Directions:
Write out the listing below character for character, though without its pictures.

· · ·

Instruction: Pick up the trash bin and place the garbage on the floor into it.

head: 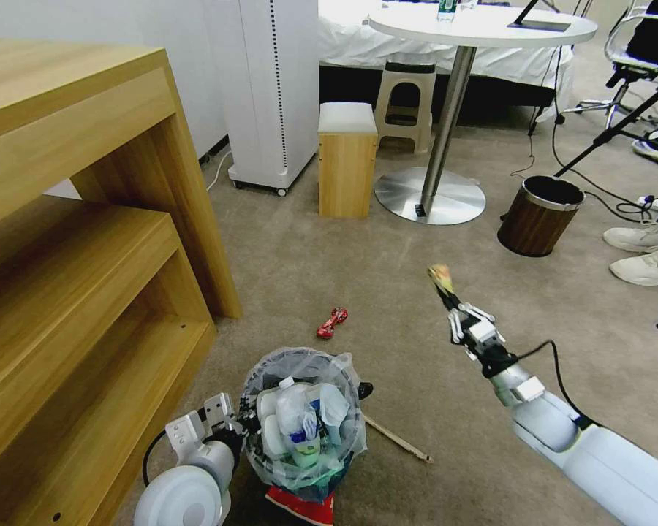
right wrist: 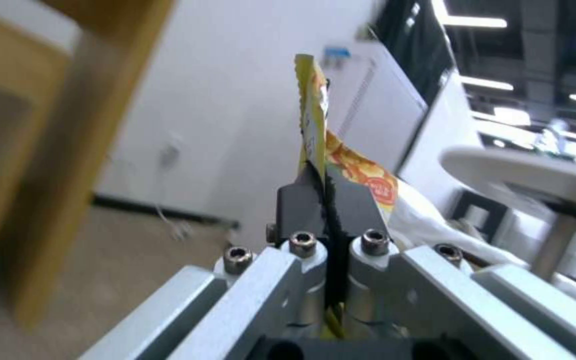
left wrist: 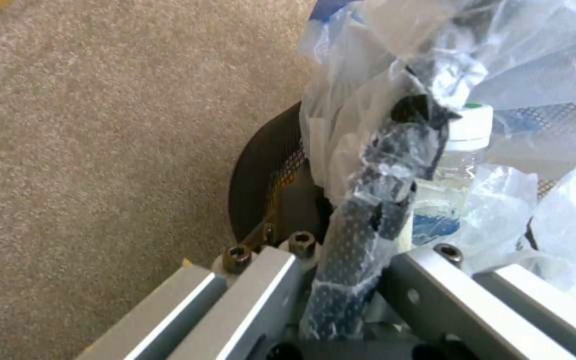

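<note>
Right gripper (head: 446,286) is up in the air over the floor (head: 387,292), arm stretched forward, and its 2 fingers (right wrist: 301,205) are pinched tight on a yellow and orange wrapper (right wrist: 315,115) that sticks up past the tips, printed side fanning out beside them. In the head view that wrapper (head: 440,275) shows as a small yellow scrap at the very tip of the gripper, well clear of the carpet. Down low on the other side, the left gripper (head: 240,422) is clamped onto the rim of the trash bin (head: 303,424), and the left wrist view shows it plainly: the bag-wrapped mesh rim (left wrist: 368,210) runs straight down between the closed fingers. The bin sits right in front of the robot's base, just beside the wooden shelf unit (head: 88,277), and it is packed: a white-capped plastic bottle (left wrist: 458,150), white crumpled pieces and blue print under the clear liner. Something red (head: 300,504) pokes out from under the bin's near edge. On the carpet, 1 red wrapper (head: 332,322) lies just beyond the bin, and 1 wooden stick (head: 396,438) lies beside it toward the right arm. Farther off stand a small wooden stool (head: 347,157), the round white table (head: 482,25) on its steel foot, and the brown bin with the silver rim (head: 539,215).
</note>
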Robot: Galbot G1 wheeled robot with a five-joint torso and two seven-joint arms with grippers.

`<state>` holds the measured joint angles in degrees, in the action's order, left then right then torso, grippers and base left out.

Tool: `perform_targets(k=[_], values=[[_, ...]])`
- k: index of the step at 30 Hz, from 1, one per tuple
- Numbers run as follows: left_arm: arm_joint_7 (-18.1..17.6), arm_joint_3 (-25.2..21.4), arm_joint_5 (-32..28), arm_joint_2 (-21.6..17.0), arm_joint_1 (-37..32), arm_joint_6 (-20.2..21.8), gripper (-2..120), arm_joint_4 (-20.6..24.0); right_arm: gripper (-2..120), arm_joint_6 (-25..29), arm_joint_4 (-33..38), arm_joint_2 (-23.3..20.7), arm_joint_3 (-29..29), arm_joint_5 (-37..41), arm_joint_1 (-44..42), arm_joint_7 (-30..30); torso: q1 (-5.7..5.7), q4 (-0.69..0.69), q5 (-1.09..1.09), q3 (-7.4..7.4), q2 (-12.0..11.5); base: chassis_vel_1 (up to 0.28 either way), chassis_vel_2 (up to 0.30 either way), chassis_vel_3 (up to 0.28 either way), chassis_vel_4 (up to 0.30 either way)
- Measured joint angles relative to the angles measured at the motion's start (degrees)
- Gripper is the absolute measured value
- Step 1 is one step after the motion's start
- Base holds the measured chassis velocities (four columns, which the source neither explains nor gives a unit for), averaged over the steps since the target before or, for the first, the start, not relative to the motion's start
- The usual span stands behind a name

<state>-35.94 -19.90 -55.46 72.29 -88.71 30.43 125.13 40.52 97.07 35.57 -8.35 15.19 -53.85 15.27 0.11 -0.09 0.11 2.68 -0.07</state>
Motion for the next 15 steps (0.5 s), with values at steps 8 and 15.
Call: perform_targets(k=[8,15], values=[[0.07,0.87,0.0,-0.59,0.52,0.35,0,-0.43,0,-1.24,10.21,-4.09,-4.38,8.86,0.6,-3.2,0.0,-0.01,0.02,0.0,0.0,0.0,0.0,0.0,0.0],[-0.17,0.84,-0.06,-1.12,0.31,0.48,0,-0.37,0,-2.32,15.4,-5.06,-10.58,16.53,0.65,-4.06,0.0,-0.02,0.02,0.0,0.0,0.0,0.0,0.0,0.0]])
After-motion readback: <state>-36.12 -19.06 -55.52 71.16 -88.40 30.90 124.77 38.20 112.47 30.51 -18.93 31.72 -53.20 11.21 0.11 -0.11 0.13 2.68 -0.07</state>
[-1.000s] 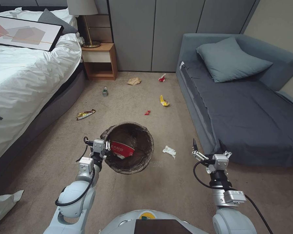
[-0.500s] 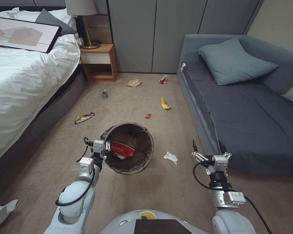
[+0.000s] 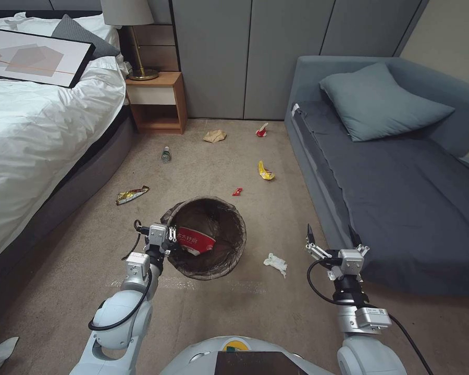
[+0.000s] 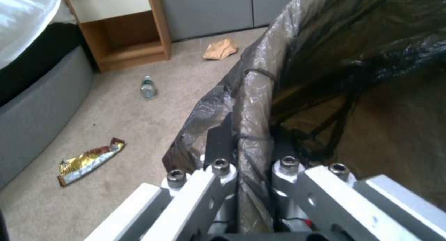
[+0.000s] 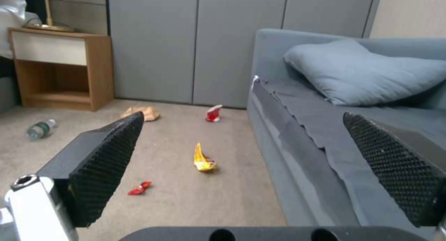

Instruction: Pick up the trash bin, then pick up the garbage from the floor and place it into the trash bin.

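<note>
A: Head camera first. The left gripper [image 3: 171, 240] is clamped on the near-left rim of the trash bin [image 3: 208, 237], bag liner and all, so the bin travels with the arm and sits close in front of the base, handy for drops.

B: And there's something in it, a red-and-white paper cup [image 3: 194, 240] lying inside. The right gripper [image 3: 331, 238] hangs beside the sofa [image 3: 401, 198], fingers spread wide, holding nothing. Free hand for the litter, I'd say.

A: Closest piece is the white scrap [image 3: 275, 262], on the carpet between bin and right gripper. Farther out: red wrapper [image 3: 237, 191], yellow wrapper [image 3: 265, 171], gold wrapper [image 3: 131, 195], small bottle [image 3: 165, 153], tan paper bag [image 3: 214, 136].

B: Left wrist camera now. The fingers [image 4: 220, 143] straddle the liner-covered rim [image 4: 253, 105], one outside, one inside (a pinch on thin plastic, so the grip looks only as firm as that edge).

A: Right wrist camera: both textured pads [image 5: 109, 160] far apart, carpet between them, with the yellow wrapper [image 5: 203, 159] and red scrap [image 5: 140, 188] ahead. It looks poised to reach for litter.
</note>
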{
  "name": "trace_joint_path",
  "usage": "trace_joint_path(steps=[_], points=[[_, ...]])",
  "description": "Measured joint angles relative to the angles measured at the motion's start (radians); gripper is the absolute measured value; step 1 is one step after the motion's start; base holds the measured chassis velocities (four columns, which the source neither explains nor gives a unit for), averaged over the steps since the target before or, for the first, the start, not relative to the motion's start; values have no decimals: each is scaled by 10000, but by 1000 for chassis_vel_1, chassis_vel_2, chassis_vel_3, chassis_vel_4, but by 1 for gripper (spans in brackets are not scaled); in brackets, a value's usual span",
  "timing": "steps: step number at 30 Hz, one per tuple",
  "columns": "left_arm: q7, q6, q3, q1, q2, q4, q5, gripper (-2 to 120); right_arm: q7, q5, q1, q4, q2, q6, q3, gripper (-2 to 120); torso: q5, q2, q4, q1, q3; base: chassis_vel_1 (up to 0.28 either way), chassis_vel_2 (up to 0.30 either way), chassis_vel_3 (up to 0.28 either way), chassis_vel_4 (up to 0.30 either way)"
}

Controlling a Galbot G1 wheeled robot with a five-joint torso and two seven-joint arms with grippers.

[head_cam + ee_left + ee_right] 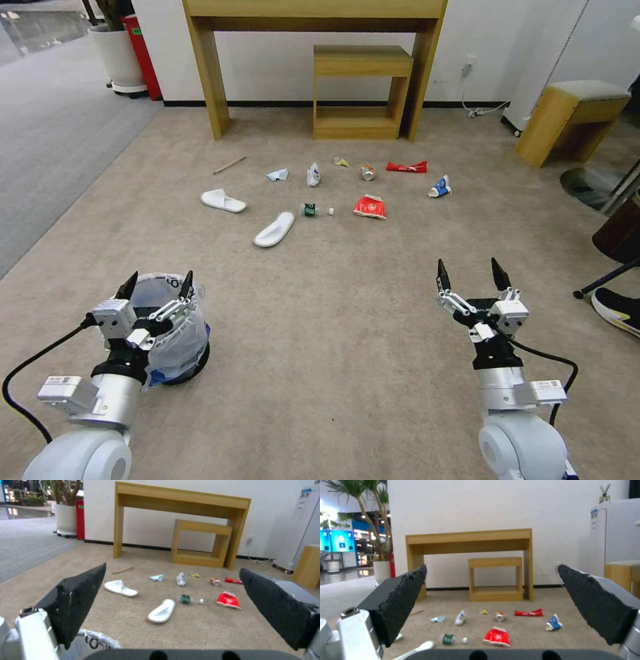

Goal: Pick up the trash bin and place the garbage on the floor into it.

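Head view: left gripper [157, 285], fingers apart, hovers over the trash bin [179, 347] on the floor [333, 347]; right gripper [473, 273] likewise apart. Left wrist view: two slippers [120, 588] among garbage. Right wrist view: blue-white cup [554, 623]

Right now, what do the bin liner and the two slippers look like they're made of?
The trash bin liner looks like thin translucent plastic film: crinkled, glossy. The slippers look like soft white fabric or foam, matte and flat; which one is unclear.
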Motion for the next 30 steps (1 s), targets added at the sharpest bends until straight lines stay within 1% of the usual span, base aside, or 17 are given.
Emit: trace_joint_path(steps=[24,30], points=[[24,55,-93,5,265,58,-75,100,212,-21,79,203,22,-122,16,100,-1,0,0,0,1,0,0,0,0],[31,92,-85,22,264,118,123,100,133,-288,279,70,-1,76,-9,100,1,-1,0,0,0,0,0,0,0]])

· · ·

Task response:
Instruction: Pick up the trash bin and place the garbage on the floor into it.

head: 
right wrist: 
left wrist: 

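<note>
Right gripper (head: 446,286) is up in the air over the floor (head: 387,292), arm stretched forward, and its 2 fingers (right wrist: 301,205) are pinched tight on a yellow and orange wrapper (right wrist: 315,115) that sticks up past the tips, printed side fanning out beside them. In the head view that wrapper (head: 440,275) shows as a small yellow scrap at the very tip of the gripper, well clear of the carpet. Down low on the other side, the left gripper (head: 240,422) is clamped onto the rim of the trash bin (head: 303,424), and the left wrist view shows it plainly: the bag-wrapped mesh rim (left wrist: 368,210) runs straight down between the closed fingers. The bin sits right in front of the robot's base, just beside the wooden shelf unit (head: 88,277), and it is packed: a white-capped plastic bottle (left wrist: 458,150), white crumpled pieces and blue print under the clear liner. Something red (head: 300,504) pokes out from under the bin's near edge. On the carpet, 1 red wrapper (head: 332,322) lies just beyond the bin, and 1 wooden stick (head: 396,438) lies beside it toward the right arm. Farther off stand a small wooden stool (head: 347,157), the round white table (head: 482,25) on its steel foot, and the brown bin with the silver rim (head: 539,215).
</note>
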Robot: Galbot G1 wheeled robot with a five-joint torso and two seven-joint arms with grippers.

`<state>` holds the measured joint angles in degrees, in the action's order, left then right then torso, grippers and base left out.

Tool: `perform_targets(k=[_], values=[[_, ...]])`
- k: index of the step at 30 Hz, from 1, one per tuple
- Numbers run as follows: left_arm: arm_joint_7 (-18.1..17.6), arm_joint_3 (-25.2..21.4), arm_joint_5 (-32..28), arm_joint_2 (-21.6..17.0), arm_joint_1 (-37..32), arm_joint_6 (-20.2..21.8), gripper (-2..120), arm_joint_4 (-20.6..24.0); right_arm: gripper (-2..120), arm_joint_6 (-25..29), arm_joint_4 (-33..38), arm_joint_2 (-23.3..20.7), arm_joint_3 (-29..29), arm_joint_5 (-37..41), arm_joint_1 (-44..42), arm_joint_7 (-30..30); torso: q1 (-5.7..5.7), q4 (-0.69..0.69), q5 (-1.09..1.09), q3 (-7.4..7.4), q2 (-12.0..11.5); base: chassis_vel_1 (up to 0.28 either way), chassis_vel_2 (up to 0.30 either way), chassis_vel_3 (up to 0.28 either way), chassis_vel_4 (up to 0.30 either way)
- Measured joint angles relative to the angles measured at the motion's start (degrees)
- Gripper is the absolute measured value
- Step 1 is one step after the motion's start
- Base holds the measured chassis velocities (four columns, which the source neither explains nor gives a unit for), averaged over the steps since the target before or, for the first, the start, not relative to the motion's start
- The usual span stands behind a name

<state>-35.94 -19.90 -55.46 72.29 -88.71 30.43 125.13 40.52 97.07 35.57 -8.35 15.19 -53.85 15.27 0.11 -0.09 0.11 2.68 -0.07</state>
Motion for the next 15 steps (0.5 s), with values at steps 8 and 15.
Call: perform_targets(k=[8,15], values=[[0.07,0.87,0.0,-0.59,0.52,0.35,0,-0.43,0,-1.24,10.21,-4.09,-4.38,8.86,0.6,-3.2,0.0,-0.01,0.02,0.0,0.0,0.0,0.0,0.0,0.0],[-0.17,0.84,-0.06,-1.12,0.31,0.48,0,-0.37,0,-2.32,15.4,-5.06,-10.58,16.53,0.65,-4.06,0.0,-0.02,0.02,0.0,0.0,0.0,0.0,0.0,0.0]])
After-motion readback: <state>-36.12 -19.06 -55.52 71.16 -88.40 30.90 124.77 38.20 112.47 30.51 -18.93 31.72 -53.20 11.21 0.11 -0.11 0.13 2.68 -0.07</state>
[-1.000s] 
[-0.500s] 
[+0.000s] 
[+0.000s] 
[+0.000s] 

Instruction: Pick up the trash bin, then pick up the garbage from the floor and place it into the trash bin.

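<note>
A: Head camera first. The left gripper [image 3: 171, 240] is clamped on the near-left rim of the trash bin [image 3: 208, 237], bag liner and all, so the bin travels with the arm and sits close in front of the base, handy for drops.

B: And there's something in it, a red-and-white paper cup [image 3: 194, 240] lying inside. The right gripper [image 3: 331, 238] hangs beside the sofa [image 3: 401, 198], fingers spread wide, holding nothing. Free hand for the litter, I'd say.

A: Closest piece is the white scrap [image 3: 275, 262], on the carpet between bin and right gripper. Farther out: red wrapper [image 3: 237, 191], yellow wrapper [image 3: 265, 171], gold wrapper [image 3: 131, 195], small bottle [image 3: 165, 153], tan paper bag [image 3: 214, 136].

B: Left wrist camera now. The fingers [image 4: 220, 143] straddle the liner-covered rim [image 4: 253, 105], one outside, one inside (a pinch on thin plastic, so the grip looks only as firm as that edge).

A: Right wrist camera: both textured pads [image 5: 109, 160] far apart, carpet between them, with the yellow wrapper [image 5: 203, 159] and red scrap [image 5: 140, 188] ahead. It looks poised to reach for litter.
</note>
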{
  "name": "trace_joint_path",
  "usage": "trace_joint_path(steps=[_], points=[[_, ...]])",
  "description": "Measured joint angles relative to the angles measured at the motion's start (radians); gripper is the absolute measured value; step 1 is one step after the motion's start; base holds the measured chassis velocities (four columns, which the source neither explains nor gives a unit for), averaged over the steps since the target before or, for the first, the start, not relative to the motion's start; values have no decimals: each is scaled by 10000, but by 1000 for chassis_vel_1, chassis_vel_2, chassis_vel_3, chassis_vel_4, but by 1 for gripper (spans in brackets are not scaled); in brackets, a value's usual span",
  "timing": "steps: step number at 30 Hz, one per tuple",
  "columns": "left_arm: q7, q6, q3, q1, q2, q4, q5, gripper (-2 to 120); right_arm: q7, q5, q1, q4, q2, q6, q3, gripper (-2 to 120); torso: q5, q2, q4, q1, q3; base: chassis_vel_1 (up to 0.28 either way), chassis_vel_2 (up to 0.30 either way), chassis_vel_3 (up to 0.28 either way), chassis_vel_4 (up to 0.30 either way)"
}

Controlling a Galbot G1 wheeled robot with a five-joint torso and two seven-joint arms with grippers.

[head_cam + ee_left + ee_right] 

Goal: Pick up the trash bin and place the garbage on the floor into it.

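Head view: left gripper [157, 285], fingers apart, hovers over the trash bin [179, 347] on the floor [333, 347]; right gripper [473, 273] likewise apart. Left wrist view: two slippers [120, 588] among garbage. Right wrist view: blue-white cup [554, 623]

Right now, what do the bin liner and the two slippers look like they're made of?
The trash bin liner looks like thin translucent plastic film: crinkled, glossy. The slippers look like soft white fabric or foam, matte and flat; which one is unclear.
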Motion for the next 30 steps (1 s), targets added at the sharpest bends until straight lines stay within 1% of the usual span, base aside, or 17 are given.
Emit: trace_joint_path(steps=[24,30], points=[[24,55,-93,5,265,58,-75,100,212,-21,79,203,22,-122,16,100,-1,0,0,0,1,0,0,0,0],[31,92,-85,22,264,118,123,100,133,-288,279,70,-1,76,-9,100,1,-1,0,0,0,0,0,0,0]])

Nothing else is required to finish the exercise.